For Y2K Pain Solution was contracted to perform at the largest millennium event in Norway, a huge fire show on New Year’s even in Oslo. After being the pinnacle act in front of 200,000 people Pain Solution started getting larger contracts for custom performances, and Håvve began building a network of actors, contortionists, jugglers, and other performers to work with as shows dictated. Shows got even larger, and in 2001 Pain Solution co-produced Ringen with the Haugesund Theatre, a modern circus group. Large projects always put a lot of stress on a group, and Håvve decided to revert Pain Solution back to being a solo production.

He was then invited to do a series of performances for the Industrial Art Museum in Oslo, and presented them with a plan to do a sculptural or “poetic” suspension. They turned him down, saying that he would scare off their “elderly guests”. Håvve was furious — he’d been promoting the event for three weeks, and his art was being muted.

I saw no reason in arguing, nor did I see any reason to accept being excluded from the programme. I decided to hold a demonstration against censorship, at the museum on that given Saturday. I wrote a new press release explaining the situation. When I sent it out, I made sure they got a copy at the museum.

On the day of the event, I appeared at the Museum with a plaster cast from head to toe, with only holes for my eyes and nose, in a sculpture called Sensurert (Censored). As my assistants carried me out of the van and up the stairs outside the Museum, we were met with hostility; they would not let us set foot on their stairs and stopped us with brute force. Therefore I stood outside on the pavement for nearly two hours, with a supporting crowd, until the cold had made my limbs so numb that I had to give up my demonstration.

The demonstration was a success and the publicity led the House of Artists to contract Håvve to perform Censored, as well as Floating, the project which had been censored. Since it was a six-week installation, Håvve expanded it to Kvintett, five performances of physical restrictions — full body casting, flesh sewing, buried in broken glass, a Chinese-water torture-type event, and a horizontal suspension. The book describes his experiences and encounters in all of these.
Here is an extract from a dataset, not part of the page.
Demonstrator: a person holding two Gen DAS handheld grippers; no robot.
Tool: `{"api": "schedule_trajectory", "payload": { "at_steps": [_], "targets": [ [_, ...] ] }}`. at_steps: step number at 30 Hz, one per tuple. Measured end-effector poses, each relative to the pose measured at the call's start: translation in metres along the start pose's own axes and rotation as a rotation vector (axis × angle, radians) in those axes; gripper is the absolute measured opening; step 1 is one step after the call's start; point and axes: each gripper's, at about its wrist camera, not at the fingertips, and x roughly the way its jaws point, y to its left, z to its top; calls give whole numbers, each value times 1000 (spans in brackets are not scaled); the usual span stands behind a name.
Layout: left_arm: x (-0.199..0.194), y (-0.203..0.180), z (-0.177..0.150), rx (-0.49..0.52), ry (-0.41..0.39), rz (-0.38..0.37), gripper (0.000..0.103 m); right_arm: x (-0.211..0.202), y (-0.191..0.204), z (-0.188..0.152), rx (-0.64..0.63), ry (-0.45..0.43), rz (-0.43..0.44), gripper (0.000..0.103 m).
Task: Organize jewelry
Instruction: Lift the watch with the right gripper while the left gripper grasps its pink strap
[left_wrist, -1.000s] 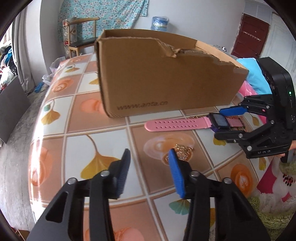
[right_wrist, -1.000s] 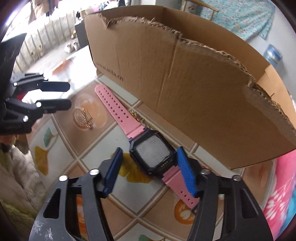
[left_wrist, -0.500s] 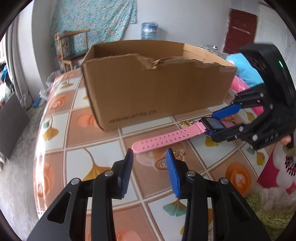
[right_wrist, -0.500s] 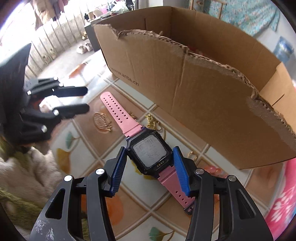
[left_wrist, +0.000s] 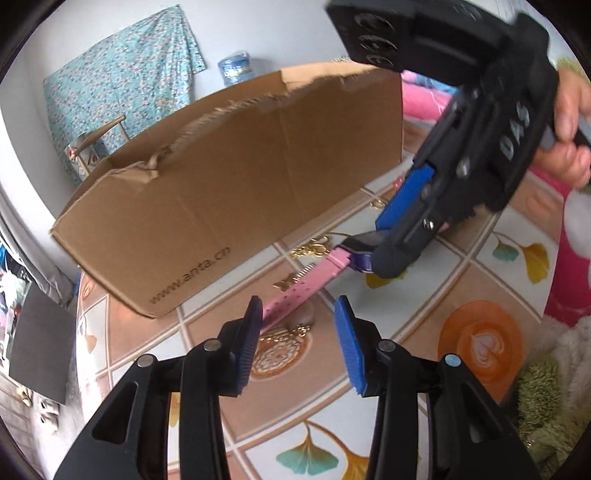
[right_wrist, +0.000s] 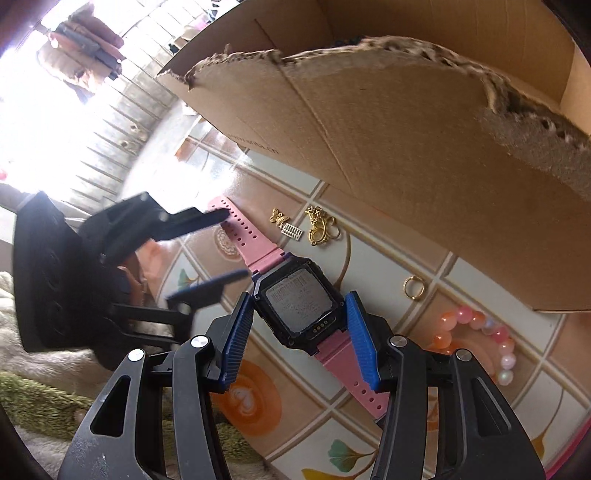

However, after this successful series of performances (with a great deal of media and critical attention), Håvve again found himself alone and in debt — for the first time in his life, he had to get a job. Of course, with no education or experience, the best he could do was two part-time jobs — and he feared that a full-time job could interfere with his ability to continue developing Pain Solution. Kvintett had given him a new area to explore as an artist and a fakir — his own personal approaches to pain. His performances became more esoteric, and Håvve became an explorer and researcher as much as an artist.

In the west, our culture brings us up to perceive pain exclusively as a negative experience. No matter how small the injury might be, the most important action taken is to comfort the child. I am not saying that is wrong, but in many cases parents end up teaching their children to fear pain. If a child is bleeding, the hysteria is even worse.

* * *

Sometimes the pain is too strong to ignore, it is just impossible not to pay attention to it. In these cases, I try to put all my focus on the pain itself. I search for the centre of the pain. I try to figure out how it spreads, where the borders of the sensation are, and how it feels right next to where it’s hurting. By going into the sensation and exploring it, I find the focus is in studying the pain, instead of suffering it.

…which brings the specific history of Pain Solution up to date.

Håvve also communicated with Allen Falkner of TSD in Texas, and after doing a number of suspensions in private and in public (as mentioned above), beginning in 2002 he began co-organizing the annual Wings of Desire – Oslo Body Suspension Festival, an event similar to the SusCons hosted by various suspension groups around the world. He also talks about how hard it’s been for him to achieve spiritual experiences, largely due to the attention he must also pay to the stage aspect.

Addressing something too many amateur performers overlook, Håvve warns about some of the accidents that have happened on stage, including one horrific experience where he breathed in a lungful of paraffin, leading him to ten days hospitalization after the performance. Other shows left him with serious burns, and another with cuts in his hand that resulted in permanent nerve damage. Like many of us, he’s had last minute supply and preparation problems, rigging failures, and other mishaps. “Shit happens and the show must go on!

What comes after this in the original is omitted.